Source data
------------
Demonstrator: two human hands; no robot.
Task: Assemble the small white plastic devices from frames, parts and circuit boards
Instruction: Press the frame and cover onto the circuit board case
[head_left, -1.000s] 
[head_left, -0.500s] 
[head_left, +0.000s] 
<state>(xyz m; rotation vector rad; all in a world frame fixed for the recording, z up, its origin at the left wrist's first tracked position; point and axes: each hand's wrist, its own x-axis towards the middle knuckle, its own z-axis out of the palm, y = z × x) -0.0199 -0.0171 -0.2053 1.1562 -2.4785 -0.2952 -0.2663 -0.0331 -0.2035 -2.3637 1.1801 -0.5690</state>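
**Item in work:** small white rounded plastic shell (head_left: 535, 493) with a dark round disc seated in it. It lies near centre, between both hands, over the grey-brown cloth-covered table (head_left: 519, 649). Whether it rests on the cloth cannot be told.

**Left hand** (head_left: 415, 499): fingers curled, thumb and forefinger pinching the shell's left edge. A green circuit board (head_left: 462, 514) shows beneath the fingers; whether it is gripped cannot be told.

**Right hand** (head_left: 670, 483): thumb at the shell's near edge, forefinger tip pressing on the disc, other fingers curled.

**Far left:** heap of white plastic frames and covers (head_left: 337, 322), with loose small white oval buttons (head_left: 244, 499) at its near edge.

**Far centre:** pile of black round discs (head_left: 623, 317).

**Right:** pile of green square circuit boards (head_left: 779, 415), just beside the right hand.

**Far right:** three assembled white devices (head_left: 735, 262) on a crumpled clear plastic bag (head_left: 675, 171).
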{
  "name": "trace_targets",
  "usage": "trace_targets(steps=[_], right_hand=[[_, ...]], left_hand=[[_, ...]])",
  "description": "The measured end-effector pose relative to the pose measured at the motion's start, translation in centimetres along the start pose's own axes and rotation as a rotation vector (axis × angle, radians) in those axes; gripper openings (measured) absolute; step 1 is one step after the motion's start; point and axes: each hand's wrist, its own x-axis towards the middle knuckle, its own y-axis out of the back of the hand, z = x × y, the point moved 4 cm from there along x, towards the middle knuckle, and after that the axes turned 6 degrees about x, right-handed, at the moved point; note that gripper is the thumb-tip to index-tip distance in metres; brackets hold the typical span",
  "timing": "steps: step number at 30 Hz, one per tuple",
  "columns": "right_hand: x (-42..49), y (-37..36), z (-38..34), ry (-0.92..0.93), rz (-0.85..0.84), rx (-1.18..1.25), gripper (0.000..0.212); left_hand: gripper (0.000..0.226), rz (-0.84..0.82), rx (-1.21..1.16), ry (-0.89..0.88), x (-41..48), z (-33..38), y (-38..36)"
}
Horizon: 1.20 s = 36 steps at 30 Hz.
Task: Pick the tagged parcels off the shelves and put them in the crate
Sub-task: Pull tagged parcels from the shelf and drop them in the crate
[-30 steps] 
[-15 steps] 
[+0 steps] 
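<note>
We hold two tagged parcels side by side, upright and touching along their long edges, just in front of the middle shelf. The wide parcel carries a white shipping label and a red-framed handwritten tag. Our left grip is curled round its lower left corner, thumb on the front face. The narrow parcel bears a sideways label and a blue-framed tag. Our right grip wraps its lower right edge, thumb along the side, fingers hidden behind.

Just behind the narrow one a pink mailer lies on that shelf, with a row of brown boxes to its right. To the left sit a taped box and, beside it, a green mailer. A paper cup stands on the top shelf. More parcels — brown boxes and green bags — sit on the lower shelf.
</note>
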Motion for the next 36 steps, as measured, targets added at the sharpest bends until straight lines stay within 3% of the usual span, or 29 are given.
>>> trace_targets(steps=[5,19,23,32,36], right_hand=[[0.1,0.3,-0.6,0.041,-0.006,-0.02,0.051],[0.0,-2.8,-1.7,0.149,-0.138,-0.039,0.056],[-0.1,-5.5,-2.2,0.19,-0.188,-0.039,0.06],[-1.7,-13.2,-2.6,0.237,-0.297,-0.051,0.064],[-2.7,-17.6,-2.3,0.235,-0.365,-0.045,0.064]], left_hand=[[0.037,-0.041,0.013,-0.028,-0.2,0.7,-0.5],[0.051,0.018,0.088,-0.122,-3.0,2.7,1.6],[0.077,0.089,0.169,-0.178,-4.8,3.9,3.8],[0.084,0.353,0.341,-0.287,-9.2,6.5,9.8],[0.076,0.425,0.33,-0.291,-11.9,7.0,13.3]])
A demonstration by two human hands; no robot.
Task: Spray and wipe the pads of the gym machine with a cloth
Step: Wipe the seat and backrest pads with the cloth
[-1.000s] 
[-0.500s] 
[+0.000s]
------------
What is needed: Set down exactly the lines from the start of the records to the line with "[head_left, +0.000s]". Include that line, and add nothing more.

Solution for this exercise:
Demonstrator: two human hands; no robot.
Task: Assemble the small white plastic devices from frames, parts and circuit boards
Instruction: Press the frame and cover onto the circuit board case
[head_left, -1.000s] 
[head_left, -0.500s] 
[head_left, +0.000s] 

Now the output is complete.